Active substance: Tamsulosinum

Dosage Form: The modified-release capsules

Composition (per tablet):

active substance: Tamsulosin hydrochloride - 0.2 mg

Other ingredients: sugar crumbles (sucrose, starch syrup) - 251.33 mg; ethyl cellulose - 0.8 mg; methacrylic acid copolymer - 7.05 mg; makrogol6000 - 0.62 mg

capsule shell: gelatin - 52.8037 mg; water - 9,135 mg; colourant iron oxide red - 0.378 mg; dye iron oxide yellow - 0.2098 mg; titanium dioxide - 0.4231 mg of sodium lauryl sulfate - 0.0504 mg

ink inscription on the shell capsules: ethyl alcohol *; Isopropanol *; * butanol; * propylene glycol; polysorbate 80 *; shellac*; titanium dioxide

* Removed during manufacturing.

active substance: Tamsulosin hydrochloride - 0.4 mg

Other ingredients: sugar crumbles (sucrose, starch syrup) - 242.66 mg; ethyl cellulose - 1.6 mg; methacrylic acid copolymer - 14.1 mg; Macrogol 6000 - 1.24 mg

capsule shell: gelatin - 53.793 mg; water - 9,135 mg; dye azorubin - 0.0216 mg; Sodium lauryl sulfate - 0.0504 mg

ink inscription on the shell capsules: ethyl alcohol *; Isopropanol *; * butanol; * propylene glycol; polysorbate 80 *; shellac*; iron oxide black

* Removed during manufacturing.

Description of Glancin: Capsules modified release, 0.2 mg: hard, gelatin, ¹2, body and lid brown, with white inscription «HiGlance» on the lid.

Capsules modified release, 0.4 mg: hard, gelatin, ¹2, transparent body, a pink cap, with an inscription in black «HiGlance» on the lid.

The contents of capsules - a white or nearly white pellets.

Pharmacotherapeutic group: Alpha-blockers

Drugs affecting the metabolism of the prostate gland and correctors urodynamics

ATX G04CA02 Tamsulosin

The nosological classification (ICD-10)

N40 Hyperplasia of prostate: Prostate adenoma; BPH; Prostatauxe; prostate Hypertrophy; Dysuric disorders caused by benign prostatic hyperplasia; Dizuricheskie disorder with benign prostatic hyperplasia; Dysuria with prostate cancer; Benign prostatic giperpalaziya; Benign prostatic hyperplasia; Benign prostatic hyperplasia stages 1 and 2; Benign prostatic hyperplasia I degree; Benign prostatic hyperplasia II degree; Benign prostatic hypertrophy; The disease of the prostate gland; Acute urinary retention related to benign prostatic hyperplasia; Benign prostatic hyperplasia stages 1 and 2 in combination with prostatitis; paradoxical ischuria

R30.0 Dysuria: Disorders after prostatectomy; dysuric disorder; Dysuric disorders caused by benign prostatic hyperplasia; dysuric symptoms; dizuricheskie disorder; Dizuricheskie disorder in men; Dysuria with prostate cancer; disorders of urination; dysuria; Dizuricheskie disorder with benign prostatic hyperplasia; Acute dysuria

Pharmacological Properties of Glancin

Pharmachologic effect - Mode of action - alpha adrenoliticheskoe, antidizuricescoe.

Pharmacodynamics

Tamsulosin is a specific blocker of postsynaptic α1-adrenoreceptors located in the smooth muscle of the prostate, bladder neck and prostatic urethra. Α1-adrenoceptor blockade tamsulosin reduces the tone of smooth muscles of the prostate, bladder neck and prostatic urethra and improve urine flow. Simultaneously, a decrease symptoms emptying and filling symptoms associated with elevated tone of smooth muscle and detrusor overactivity for benign prostatic hyperplasia.

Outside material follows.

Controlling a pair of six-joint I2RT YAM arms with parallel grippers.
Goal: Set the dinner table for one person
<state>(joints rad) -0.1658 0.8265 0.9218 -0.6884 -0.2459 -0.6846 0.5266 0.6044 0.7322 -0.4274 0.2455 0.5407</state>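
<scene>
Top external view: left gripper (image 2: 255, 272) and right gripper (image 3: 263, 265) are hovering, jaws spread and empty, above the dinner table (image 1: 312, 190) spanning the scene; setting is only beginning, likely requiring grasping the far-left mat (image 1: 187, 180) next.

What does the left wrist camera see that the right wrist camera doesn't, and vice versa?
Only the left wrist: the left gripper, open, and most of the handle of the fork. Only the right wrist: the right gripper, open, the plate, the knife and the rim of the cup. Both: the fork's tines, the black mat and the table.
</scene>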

The ability to influence the tamsulosin α1A-adrenoceptor subtype is 20 times greater than its ability to interact with α1B-adrenergic receptor subtype, located in vascular smooth muscle. Due to its high selectivity, the drug does not cause a clinically significant reduction in systemic blood pressure both in hypertensive patients and in patients with normal baseline BP.

Pharmacokinetics

Tamsulosin is well absorbed in the gut and has almost 100% bioavailability.

Absorption of tamsulosin somewhat slowed down after a meal. The same level of absorption can be achieved when the patient receives the drug each time after normal breakfast. Tamsulosin is characterized by linear kinetics. After a single oral 0.4 mg Tmax of 6 hours in plasma. After repeated oral administration of 0.4 mg per day Css achieved by the 5th day, and its value is about 2/3 higher than the value of this parameter after a single dose . Binding to plasma proteins - 99%. Vd is small and amounts to about 0.2 L / kg.

Tamsulosin is slowly metabolized in the liver with the formation of less active metabolites. Most tamsulosin is present in plasma in unchanged form. Tamsulosin and its metabolites are excreted in the urine with about 9% of the drug is excreted unchanged form. T1 / 2 of the drug at a single dose of 0.4 mg after meals is 10 hours, with multiple dose - 13 hours.

When mild to moderate degrees of hepatic impairment is not required correction mode.

In renal insufficiency, no dose reduction is required, if the patient severe renal insufficiency (Cl creatinine less than 10 mL / min) to appoint tamsulosin must be with caution.

Indications for Glancin

Treatment dizuricheskih disorders in benign prostatic hyperplasia.

Contraindications for Glancin

hypersensitivity to tamsulosin or any other component of the formulation;

orthostatic hypotension (including history);

severe hepatic impairment;

Children up to age 18 years.

Precautions: severe renal impairment (Cl creatinine less than 10 mL / min).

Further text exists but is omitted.